# Fall prep on Top Bar splits



## biggraham610 (Jun 26, 2013)

Cant answer TBH question, but can say, you picked a nice queen to raise daughters off of from the looks of that pattern. Well done and Good Luck. G


----------



## Cub Creek Bees (Feb 16, 2015)

You, and Ruthie down in Tidewater have done wonders getting me this far. My hat's off to both of you.
-Glen


----------



## Delta Bay (Dec 4, 2009)

10 to 12 fully drawn combs is what I winter colonies on. As Wyatt says." have the bees clustered low on the combs for winter". Other words have a good honey band above the cluster. Don't know your area and can only say that you may need to feed to have them store enough above them.


----------



## Apismellifera (Oct 12, 2014)

Sounds as if you've done yourself proud with those 4 hives. I'd call 'em real hives and get fullsize boxes ready for them in the spring so's they can explode.

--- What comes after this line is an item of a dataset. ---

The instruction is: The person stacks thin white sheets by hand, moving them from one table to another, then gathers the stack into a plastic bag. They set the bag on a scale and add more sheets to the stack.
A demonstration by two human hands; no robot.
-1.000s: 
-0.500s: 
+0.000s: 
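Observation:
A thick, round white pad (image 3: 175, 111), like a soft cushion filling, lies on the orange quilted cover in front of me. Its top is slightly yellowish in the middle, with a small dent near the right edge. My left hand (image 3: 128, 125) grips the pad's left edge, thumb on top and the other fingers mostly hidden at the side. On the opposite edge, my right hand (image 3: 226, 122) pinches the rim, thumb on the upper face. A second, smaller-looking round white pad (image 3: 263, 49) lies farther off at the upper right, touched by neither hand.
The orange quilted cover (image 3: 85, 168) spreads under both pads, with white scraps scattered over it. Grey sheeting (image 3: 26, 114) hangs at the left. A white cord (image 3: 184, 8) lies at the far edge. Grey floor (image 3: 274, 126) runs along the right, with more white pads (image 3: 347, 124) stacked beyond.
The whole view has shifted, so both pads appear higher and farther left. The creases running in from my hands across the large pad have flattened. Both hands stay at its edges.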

With no stores going into fall, maybe you should start feeding in the hives if you've got the room. You COULD wait to see if they will build up stores in a fall flow, or be prudent and just make sure they're at capacity now in case there is no fall flow or the weather turns nasty suddenly. I'm on the other side of the country, no clue about your weather.

A chick waterer with a donut of darice plastic canvas in the tray makes a great non drowning feeder, but the downside is refilling them. Get the plastic canvas at walmart or craft store, it's made for needlepoint kinda stuff. Cheap and virtually indestructible.

I'd think that might help to trigger slowdown on brood as they backfill with syrup. When brood is minimal, you can do an oa dribble to easily ensure the mite loads are knocked down going into winter.

Then you've set them up for the aforementioned spring explosion.

Good luck whichever route you take!


----------



## ruthiesbees (Aug 27, 2013)

my 3 nucs last year didn't put up the stores that I had wanted them to, so I added a sugar brick to each nuc/hive in November. Bees ate it all by December so I added another one and that lasted all the way through to spring. Just be sure to provide a close by the hive water source for the winter so they can dissolve the sugar. I did the fondant thing first. Too much work. Sugar brick is just enough water to wet the sugar and poured into a disposable aluminum pan. Let it set up for a few weeks and carve into the desired size for the hive. My topbar nucs overwintered in 5 frame Langstroth boxes so the brick went on top of the deep box, and was covered with a medium box. I also used the sugar bricks in the full size hives. For those, I just laid it on the screen floor where the comb didn't come all the way down to the floor of the hive. In this part of VA, the bees don't stay in a tight winter cluster so I just needed to get it close by. All hives came through winter with plenty of still capped stores to use in early spring. I will repeat the sugar blocks again this year in November. I don't want to wait until they are starving to give them carbs, although I'd prefer if they could gather their own nectar to store instead of me feeding them sugar.


----------



## Life is Good! (Feb 22, 2013)

You should start seeing more nectar coming in as the fall dearth stops. They'll put honey in a band above the brood, and on bars on either side of the broodnest. 
Should you go in later in the season (say late Oct/early Nov) and find them low on stores - take a bar and staple a regular paper file folder to the bar sides (or even over the top if necessary). Trim folder to fit your hive shape. Staple up one side completely. Place crystallized honey or liquid honey (your own is best) inside file folder, as much as you can. Staple up the side. Cut slashes (like three or so). Hang folder bar just to the edge of the broodnest. (I always pick the back edge....less disruption to the hive that way). This provides the bees their natural food source in the location they need it. Easy to make, easy to fill, easy to do!


----------



## Cub Creek Bees (Feb 16, 2015)

I spaced in two blank bars in all four. They are loaded with bees. I'm running out of room for the feeders. May be knocking together the long boxes sooner than I thought!

Tried to take pics of wax moths testing the entrances tonight... there were guard bees flying in the moonlight. I wasn't suited up so I backed on out of there.

Several other guys in my neck of the woods are feeding too, they left a medium of honey on after the harves and that's all gone since July. Guess that qualifies as a summer dearth.


----------